As Phelps, the actor became a television (and spy-fi) icon, his rugged good looks, shocking white hair, earnest demeanor and resonant, amiable voice instantly identifiable to millions. He reprised the role from 1988 to 1990 in an updated revival of the series and parodied the character in the Hong Kong spy spoof Mad Mission III: Our Man From Bond Street.

The brother of Gunsmoke's James Arness, Graves had a long career in motion pictures and television, working for directors as varied as Billy Wilder and Bert I. Gordon. He made guest appearances on many television shows, and was the host of A&E's Biography from 1994 to 2006. Just yesterday, I was visiting my parents for few minutes, and saw him in a rerun of the police procedural Cold Case that happened to be playing on TV.

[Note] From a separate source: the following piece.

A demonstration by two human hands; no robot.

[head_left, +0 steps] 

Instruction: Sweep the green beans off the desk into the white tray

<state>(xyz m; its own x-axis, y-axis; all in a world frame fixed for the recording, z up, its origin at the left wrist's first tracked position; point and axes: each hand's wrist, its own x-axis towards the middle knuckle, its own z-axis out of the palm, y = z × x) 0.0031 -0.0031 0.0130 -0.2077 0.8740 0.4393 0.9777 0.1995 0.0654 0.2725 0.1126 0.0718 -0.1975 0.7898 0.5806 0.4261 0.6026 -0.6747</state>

As I've said before, I first became exposed to Mission: Impossible with its 80's revival, but ever since then, I've been a great admirer of Mr. Graves. Now that I have all of the original seasons of M:I on DVD, I appreciate even more what he brought to the show and spy-fi genre.

Good evening, Mister Phelps. Rest well.

2 comments:

Tanner said...

Nice tribute. Man, Peter Graves dying is really bumming me out. I loved the guy, and I'm so sad we'll never get to see him act again and never get to see him reprise Jim Phelps one last time as JJ had intimated he might.

Randall said...

I had the privilege of watching Mr. Graves when he first joined the Mission: Impossible series. At first I was stunned that Stephen Hill's character was not the lead but it didn't take more than one episode before I recognized the strong, solid character Jim Phelps was. I greatly enjoyed each season and regretted when they finally ended. I also was sorry when, during the latter seasons, PC-ism took hold and it was no longer appropriate for American agents to overthrow dictators. The IM force turned its attention to domestic crime - still interesting but not as thrilling.

The first Mission: Impossible movie had the terrific actor Jon Voight playing a good eventual bad guy but the thought that Jim Phelps would EVER betray his country is disgusting. How's that for a loyal fan.